[TASK REQUIREMENTS]: Which lines in the data below contain the word "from"? Copy each of them.

[PROVIDED DATA]:
---*---

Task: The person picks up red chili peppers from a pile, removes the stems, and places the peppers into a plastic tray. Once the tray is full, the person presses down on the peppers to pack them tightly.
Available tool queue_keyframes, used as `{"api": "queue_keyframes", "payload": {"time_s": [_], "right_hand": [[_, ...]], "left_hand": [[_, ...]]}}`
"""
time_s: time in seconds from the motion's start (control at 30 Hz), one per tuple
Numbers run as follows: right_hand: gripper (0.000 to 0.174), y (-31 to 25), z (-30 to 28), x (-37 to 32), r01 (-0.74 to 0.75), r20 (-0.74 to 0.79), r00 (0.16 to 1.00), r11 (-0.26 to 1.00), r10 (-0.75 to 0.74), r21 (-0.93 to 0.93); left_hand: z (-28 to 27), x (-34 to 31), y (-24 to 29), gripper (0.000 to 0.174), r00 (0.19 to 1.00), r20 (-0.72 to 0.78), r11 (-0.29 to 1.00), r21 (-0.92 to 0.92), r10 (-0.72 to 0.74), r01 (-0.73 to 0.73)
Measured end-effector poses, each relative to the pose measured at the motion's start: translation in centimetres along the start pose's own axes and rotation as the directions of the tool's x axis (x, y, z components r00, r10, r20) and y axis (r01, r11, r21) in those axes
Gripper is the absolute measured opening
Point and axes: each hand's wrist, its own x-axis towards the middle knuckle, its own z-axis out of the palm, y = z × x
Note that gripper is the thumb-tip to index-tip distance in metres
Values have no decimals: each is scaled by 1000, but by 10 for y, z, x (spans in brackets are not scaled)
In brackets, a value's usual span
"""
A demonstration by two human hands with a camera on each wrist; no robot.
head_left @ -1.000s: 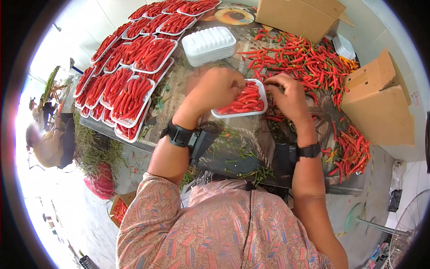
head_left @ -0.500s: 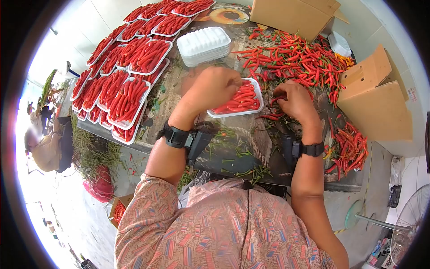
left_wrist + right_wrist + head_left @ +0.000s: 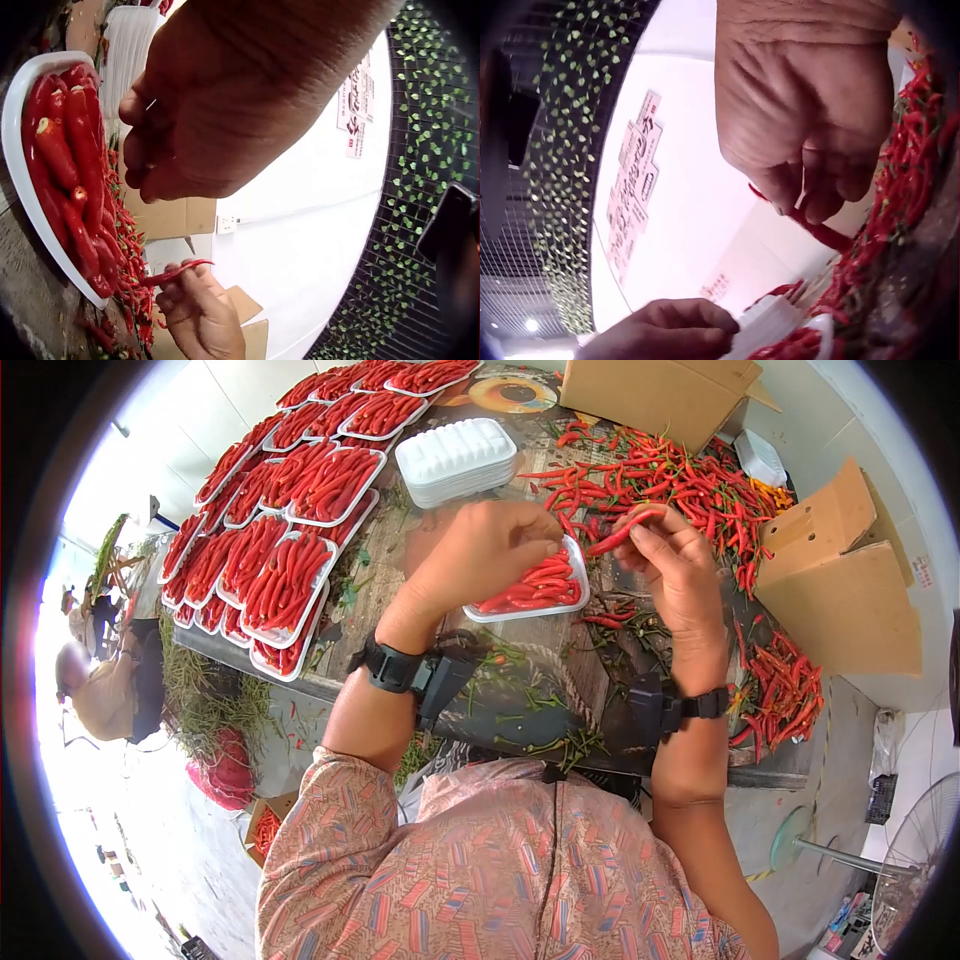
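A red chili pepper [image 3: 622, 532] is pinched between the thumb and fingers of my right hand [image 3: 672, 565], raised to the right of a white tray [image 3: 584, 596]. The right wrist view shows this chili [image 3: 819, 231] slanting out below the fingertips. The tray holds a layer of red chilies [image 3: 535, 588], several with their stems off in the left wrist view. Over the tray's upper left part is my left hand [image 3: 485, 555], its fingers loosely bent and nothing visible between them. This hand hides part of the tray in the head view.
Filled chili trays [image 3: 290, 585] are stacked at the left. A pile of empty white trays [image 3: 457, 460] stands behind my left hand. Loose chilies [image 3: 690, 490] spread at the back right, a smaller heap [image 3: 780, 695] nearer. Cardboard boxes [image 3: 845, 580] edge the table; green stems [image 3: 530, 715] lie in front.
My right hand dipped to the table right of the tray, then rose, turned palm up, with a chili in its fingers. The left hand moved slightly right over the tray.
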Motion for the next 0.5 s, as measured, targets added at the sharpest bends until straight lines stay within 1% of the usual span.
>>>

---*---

[PROBLEM SOLUTION]:
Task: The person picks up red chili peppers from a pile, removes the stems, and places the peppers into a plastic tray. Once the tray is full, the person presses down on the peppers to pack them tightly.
time_s: time in seconds from the motion's start (control at 30 Hz), one per tuple

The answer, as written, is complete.